Steven D. Townsend, Ph.D.

Professor of Chemistry
Professor of Pathology, Microbiology and Immunology
7865 SC, Vanderbilt University
(615) 322-8171

Dr. Townsend is an expert in the chemical synthesis of biologically important molecules. A major topic of interest is the synthesis of homogeneous human milk oligosaccharides and related constructs to investigate their use as prebiotics in infant formula. He has numerous publications in premier international journals, including Proceedings of the National Academy of Science (USA), Angewandte Chemie International Edition and Journal of the American Chemical Society.

Research Information

Our research focuses on developing new tools to broaden our fundamental understanding of chemistry while addressing problems significant to human health. To achieve this objective, we divide our efforts between two broadly defined areas, bio- and glycoconjugate assembly and natural product total synthesis. Since our goal is to interface our synthetic efforts with issues of therapeutic application, we value interdisciplinary collaborations with biologists who aid in evaluation of the molecules we prepare. This approach, which is fostered by the Vanderbilt Institute of Chemical Biology, is a critical aspect of our program.
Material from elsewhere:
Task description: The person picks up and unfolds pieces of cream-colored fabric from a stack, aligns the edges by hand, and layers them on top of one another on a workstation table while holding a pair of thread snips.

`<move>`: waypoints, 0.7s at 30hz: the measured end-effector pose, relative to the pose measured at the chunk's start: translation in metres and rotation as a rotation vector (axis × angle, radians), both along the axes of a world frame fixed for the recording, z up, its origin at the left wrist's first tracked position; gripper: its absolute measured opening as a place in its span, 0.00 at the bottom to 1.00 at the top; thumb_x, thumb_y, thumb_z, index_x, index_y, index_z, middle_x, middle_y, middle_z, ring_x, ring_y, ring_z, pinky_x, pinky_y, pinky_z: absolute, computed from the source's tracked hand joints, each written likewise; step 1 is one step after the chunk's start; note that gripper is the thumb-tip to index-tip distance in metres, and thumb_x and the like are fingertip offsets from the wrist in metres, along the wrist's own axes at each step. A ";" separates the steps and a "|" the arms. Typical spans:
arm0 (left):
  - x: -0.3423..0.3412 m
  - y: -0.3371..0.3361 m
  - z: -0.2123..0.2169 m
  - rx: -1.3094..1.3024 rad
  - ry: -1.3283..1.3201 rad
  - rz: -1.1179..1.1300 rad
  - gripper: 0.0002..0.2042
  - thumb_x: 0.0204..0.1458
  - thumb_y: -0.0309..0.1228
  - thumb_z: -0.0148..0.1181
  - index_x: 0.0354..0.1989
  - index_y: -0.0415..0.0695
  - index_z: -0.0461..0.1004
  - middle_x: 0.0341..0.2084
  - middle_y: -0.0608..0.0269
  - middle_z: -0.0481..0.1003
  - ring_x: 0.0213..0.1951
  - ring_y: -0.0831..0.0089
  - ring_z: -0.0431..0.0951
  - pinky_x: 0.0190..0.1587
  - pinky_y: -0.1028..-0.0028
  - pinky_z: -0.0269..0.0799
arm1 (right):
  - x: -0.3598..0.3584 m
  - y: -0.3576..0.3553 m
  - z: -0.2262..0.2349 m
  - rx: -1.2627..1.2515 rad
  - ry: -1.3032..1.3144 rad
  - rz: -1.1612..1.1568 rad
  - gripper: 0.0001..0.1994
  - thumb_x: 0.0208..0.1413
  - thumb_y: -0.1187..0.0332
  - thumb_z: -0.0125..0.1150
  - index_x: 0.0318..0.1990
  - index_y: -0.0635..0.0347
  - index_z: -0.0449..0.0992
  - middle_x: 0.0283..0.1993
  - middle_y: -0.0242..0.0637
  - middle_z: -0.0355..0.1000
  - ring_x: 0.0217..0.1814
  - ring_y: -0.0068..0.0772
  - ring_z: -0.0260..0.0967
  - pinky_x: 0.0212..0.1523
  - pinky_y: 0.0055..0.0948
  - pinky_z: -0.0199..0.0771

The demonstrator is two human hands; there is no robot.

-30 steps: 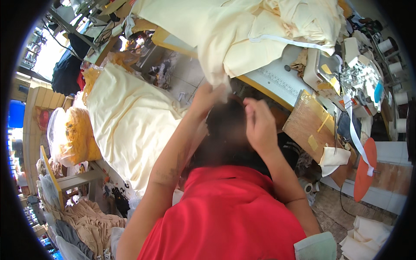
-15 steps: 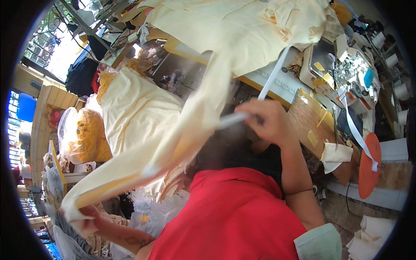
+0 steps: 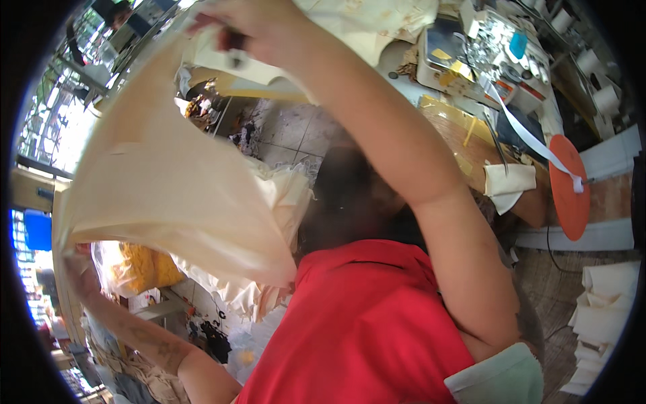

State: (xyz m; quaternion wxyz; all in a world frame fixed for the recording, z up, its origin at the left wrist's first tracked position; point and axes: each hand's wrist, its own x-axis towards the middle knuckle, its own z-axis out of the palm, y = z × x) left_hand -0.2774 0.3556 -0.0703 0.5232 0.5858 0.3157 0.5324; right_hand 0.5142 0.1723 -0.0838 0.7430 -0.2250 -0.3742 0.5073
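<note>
A large cream cloth (image 3: pixel 168 182) is spread in the air at the left, blurred by motion. My left hand (image 3: pixel 79 273), low at the far left, grips its lower left edge; the fingers are partly hidden behind the fabric. Stretched across to the upper left, my right hand (image 3: pixel 252 27) has its fingertips closed at the cloth's top corner, and a small dark spot shows beneath the fingers. More cream fabric (image 3: pixel 363 17) lies on the table beyond my right forearm.
A sewing machine (image 3: pixel 444 57) stands at the upper right. White tape (image 3: pixel 528 138) runs to an orange disc (image 3: pixel 568 188). A bag of yellow material (image 3: pixel 138 269) sits at the left below the cloth. Folded cream pieces (image 3: pixel 602 323) are stacked at the lower right.
My right hand has swung from the centre to the upper left, and the white strip by it no longer shows. My left hand has risen. The cloth has opened out between them.
</note>
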 end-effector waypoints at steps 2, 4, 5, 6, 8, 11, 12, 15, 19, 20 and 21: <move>0.031 0.001 0.030 0.373 0.307 0.180 0.25 0.61 0.29 0.59 0.67 0.40 0.65 0.52 0.53 0.74 0.54 0.65 0.75 0.56 0.70 0.73 | -0.007 -0.010 0.044 0.134 0.035 -0.056 0.08 0.63 0.73 0.58 0.36 0.68 0.79 0.28 0.39 0.76 0.16 0.26 0.67 0.18 0.27 0.67; 0.054 -0.036 0.073 0.583 0.466 0.328 0.27 0.62 0.30 0.57 0.70 0.42 0.62 0.55 0.53 0.73 0.57 0.64 0.73 0.59 0.69 0.70 | -0.001 -0.020 0.067 0.231 -0.025 -0.067 0.07 0.63 0.74 0.58 0.39 0.69 0.79 0.29 0.38 0.77 0.17 0.25 0.67 0.18 0.25 0.67; 0.058 -0.057 0.080 0.607 0.491 0.328 0.27 0.63 0.31 0.56 0.71 0.42 0.61 0.56 0.54 0.71 0.58 0.65 0.72 0.61 0.68 0.69 | 0.001 -0.022 0.063 0.232 -0.024 -0.048 0.06 0.63 0.74 0.58 0.41 0.68 0.79 0.30 0.39 0.77 0.17 0.24 0.67 0.18 0.24 0.67; 0.067 -0.084 0.076 0.765 0.826 0.517 0.27 0.64 0.32 0.55 0.71 0.42 0.61 0.58 0.55 0.70 0.60 0.65 0.71 0.62 0.67 0.68 | 0.003 -0.024 0.055 0.231 -0.021 -0.022 0.06 0.63 0.75 0.58 0.42 0.68 0.79 0.31 0.39 0.77 0.17 0.23 0.67 0.18 0.24 0.67; 0.087 -0.159 0.057 0.288 0.481 0.557 0.27 0.61 0.29 0.58 0.69 0.41 0.62 0.60 0.57 0.67 0.60 0.66 0.69 0.64 0.67 0.65 | -0.011 -0.025 0.016 0.111 -0.051 0.018 0.08 0.62 0.76 0.60 0.46 0.68 0.78 0.34 0.42 0.79 0.17 0.22 0.68 0.18 0.22 0.69; 0.167 -0.225 -0.008 0.013 0.392 0.599 0.25 0.59 0.27 0.59 0.65 0.40 0.66 0.61 0.58 0.67 0.60 0.67 0.69 0.63 0.68 0.66 | -0.010 -0.037 -0.051 -0.051 -0.243 -0.129 0.10 0.58 0.72 0.65 0.40 0.72 0.81 0.34 0.45 0.81 0.18 0.24 0.68 0.18 0.24 0.67; 0.181 -0.242 -0.029 -0.074 0.417 0.594 0.24 0.58 0.26 0.59 0.64 0.40 0.67 0.60 0.58 0.68 0.59 0.66 0.71 0.62 0.69 0.68 | -0.006 -0.043 -0.077 -0.123 -0.281 -0.110 0.09 0.58 0.71 0.66 0.40 0.71 0.81 0.33 0.43 0.81 0.18 0.23 0.68 0.19 0.24 0.66; 0.204 -0.270 -0.130 -0.341 0.436 0.467 0.15 0.54 0.24 0.61 0.51 0.38 0.77 0.49 0.59 0.77 0.50 0.69 0.76 0.53 0.69 0.74 | -0.003 -0.068 -0.141 -0.405 -0.609 -0.212 0.08 0.58 0.71 0.67 0.42 0.63 0.83 0.28 0.35 0.77 0.16 0.19 0.62 0.18 0.23 0.62; 0.267 -0.298 -0.232 -0.512 0.908 0.303 0.13 0.54 0.28 0.63 0.48 0.38 0.79 0.43 0.58 0.79 0.44 0.69 0.77 0.49 0.73 0.72 | 0.016 -0.090 -0.241 -0.405 -1.067 -0.346 0.08 0.59 0.72 0.65 0.44 0.63 0.83 0.31 0.37 0.79 0.26 0.24 0.71 0.29 0.24 0.71; 0.286 -0.298 -0.239 -0.611 1.035 0.231 0.13 0.54 0.28 0.64 0.47 0.38 0.80 0.43 0.55 0.80 0.44 0.68 0.78 0.50 0.73 0.71 | 0.018 -0.095 -0.258 -0.302 -1.157 -0.402 0.09 0.59 0.72 0.65 0.45 0.63 0.82 0.31 0.37 0.79 0.28 0.26 0.73 0.32 0.25 0.73; 0.290 -0.294 -0.265 -0.298 1.289 0.305 0.13 0.54 0.29 0.65 0.46 0.38 0.79 0.44 0.53 0.80 0.44 0.65 0.79 0.50 0.72 0.72 | 0.019 -0.101 -0.259 -0.270 -1.172 -0.410 0.09 0.59 0.73 0.65 0.46 0.63 0.82 0.32 0.37 0.79 0.31 0.28 0.74 0.35 0.25 0.73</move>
I. Synthesis & Evaluation of Human Milk Oligosaccharide & Related Glycoconjugates

The 3rd largest component of breast milk, human milk oligosaccharides (HMOs) represent a large group of heterogeneous glycans, which can incorporate well above thirty residues per molecule. Because HMOs are largely indigestible, glycans with shorter chains are believed to serve as prebiotics that stimulate the growth of beneficial bacteria in the infant gut. HMOs with longer chains are believed to mimic carbohydrates on the intestinal surface where they serve as decoys for pathogenic bacteria. Due to the sheer volume of structures produced, it is unclear what structures (and in what quantity) are required to obtain the beneficial effects of breast milk.

Since the development of new approaches to assemble glycoconjugates is a major point of interest in our lab, this program will study the glycobiology of human milk by synthesizing homogeneous human milk oligosaccharides (HMOs), and related constructs, to investigate their use as pro- and antibiotics in infant formula. Globally, we view this program as an opportunity to use synthetic organic chemistry to control the composition of the infant gut flora and influence other biological processes.
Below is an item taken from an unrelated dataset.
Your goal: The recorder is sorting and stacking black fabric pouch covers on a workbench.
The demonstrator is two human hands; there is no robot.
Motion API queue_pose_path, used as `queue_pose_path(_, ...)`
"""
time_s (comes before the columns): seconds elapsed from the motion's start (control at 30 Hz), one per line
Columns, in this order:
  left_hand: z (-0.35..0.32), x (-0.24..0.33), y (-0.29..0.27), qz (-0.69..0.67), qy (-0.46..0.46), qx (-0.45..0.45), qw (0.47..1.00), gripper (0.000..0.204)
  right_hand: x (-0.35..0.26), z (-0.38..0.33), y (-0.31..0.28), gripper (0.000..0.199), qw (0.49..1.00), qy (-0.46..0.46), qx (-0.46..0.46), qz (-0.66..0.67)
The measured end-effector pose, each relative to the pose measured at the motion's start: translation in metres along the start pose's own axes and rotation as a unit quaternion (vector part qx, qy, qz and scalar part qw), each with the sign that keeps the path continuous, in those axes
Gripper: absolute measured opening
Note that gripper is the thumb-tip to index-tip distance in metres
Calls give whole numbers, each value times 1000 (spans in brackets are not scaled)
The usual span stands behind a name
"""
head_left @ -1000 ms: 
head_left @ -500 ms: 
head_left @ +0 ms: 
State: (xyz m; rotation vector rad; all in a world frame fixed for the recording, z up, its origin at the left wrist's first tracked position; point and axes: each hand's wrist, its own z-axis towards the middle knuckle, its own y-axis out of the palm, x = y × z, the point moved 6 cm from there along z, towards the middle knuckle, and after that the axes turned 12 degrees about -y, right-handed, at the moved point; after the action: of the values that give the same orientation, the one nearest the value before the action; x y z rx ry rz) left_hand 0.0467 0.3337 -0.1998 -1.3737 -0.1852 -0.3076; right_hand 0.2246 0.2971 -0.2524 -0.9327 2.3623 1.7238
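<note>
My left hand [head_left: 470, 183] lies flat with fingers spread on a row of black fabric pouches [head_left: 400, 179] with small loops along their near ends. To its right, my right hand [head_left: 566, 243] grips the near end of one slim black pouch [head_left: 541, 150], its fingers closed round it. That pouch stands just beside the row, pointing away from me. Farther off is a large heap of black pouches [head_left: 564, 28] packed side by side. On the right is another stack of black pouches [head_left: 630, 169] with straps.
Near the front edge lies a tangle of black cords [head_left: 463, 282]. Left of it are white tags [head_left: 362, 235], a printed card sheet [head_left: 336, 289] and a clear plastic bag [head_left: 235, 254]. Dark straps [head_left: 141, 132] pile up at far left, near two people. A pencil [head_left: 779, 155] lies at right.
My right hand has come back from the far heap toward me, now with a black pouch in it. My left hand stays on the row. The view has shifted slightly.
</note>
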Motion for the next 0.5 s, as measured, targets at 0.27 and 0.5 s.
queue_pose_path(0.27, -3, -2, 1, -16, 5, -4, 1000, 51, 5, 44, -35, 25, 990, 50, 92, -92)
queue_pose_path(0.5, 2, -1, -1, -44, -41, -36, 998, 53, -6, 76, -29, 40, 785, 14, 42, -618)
II. Site-Specific Protein Modifications

The biological roles of proteins are often determined by their co- and post-translational modifications. The resulting constructs play a fundamental role in an array of biological processes varying from mediating protein folding to cell recognition. Because most strategies for chemical protein modification rely on manipulation of nucleophilic amino acid side chains such as lysine or cysteine, our lab seeks to expand the reaction space this process occupies by developing new strategies for site-specific protein modification.
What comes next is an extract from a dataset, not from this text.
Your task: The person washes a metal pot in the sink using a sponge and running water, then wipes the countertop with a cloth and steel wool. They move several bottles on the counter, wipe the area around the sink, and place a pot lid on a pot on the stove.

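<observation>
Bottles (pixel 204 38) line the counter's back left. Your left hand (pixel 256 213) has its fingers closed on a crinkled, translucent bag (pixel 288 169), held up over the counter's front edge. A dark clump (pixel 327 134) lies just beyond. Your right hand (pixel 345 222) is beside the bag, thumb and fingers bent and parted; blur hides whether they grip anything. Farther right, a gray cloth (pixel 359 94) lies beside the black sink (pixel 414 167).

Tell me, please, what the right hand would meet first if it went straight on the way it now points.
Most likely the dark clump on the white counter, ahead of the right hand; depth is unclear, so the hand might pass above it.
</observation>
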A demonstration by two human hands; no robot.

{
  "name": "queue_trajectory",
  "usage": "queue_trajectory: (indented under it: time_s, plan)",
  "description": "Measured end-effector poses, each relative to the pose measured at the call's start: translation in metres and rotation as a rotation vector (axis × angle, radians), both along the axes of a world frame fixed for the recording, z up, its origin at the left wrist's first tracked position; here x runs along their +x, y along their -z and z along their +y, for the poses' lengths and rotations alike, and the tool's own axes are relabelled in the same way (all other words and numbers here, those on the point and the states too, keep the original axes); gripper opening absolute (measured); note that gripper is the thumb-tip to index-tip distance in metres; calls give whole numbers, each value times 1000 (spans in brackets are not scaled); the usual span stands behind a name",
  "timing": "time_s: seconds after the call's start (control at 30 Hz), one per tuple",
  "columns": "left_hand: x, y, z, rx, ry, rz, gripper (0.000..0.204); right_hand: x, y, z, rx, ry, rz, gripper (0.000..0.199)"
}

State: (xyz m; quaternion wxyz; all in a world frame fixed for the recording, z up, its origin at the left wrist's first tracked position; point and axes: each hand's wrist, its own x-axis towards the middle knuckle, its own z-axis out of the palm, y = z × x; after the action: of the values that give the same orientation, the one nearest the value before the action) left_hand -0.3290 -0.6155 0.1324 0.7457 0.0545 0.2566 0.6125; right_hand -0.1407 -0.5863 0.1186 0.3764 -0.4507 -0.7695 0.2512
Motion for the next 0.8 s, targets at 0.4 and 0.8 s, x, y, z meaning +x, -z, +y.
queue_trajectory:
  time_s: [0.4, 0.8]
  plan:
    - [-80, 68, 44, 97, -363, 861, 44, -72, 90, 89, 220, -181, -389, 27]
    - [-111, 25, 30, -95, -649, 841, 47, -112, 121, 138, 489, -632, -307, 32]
III. Natural Product Total Synthesis

Our total synthesis projects are designed to challenge the state-of-the-art in organic synthesis. We choose target molecules that are structurally unique such as cyclic peptides that incorporate unnatural amino acids and terpenes featuring C- and/or O-glycosylation. Moreover, each target we select has interesting, unstudied biological properties (e.g. anticancer, antibacterial, and immunosuppression). Ultimately, it is our goal to synthesize compounds that can be used as tools to answer greater biological questions or provide a starting point for the development of therapeutics.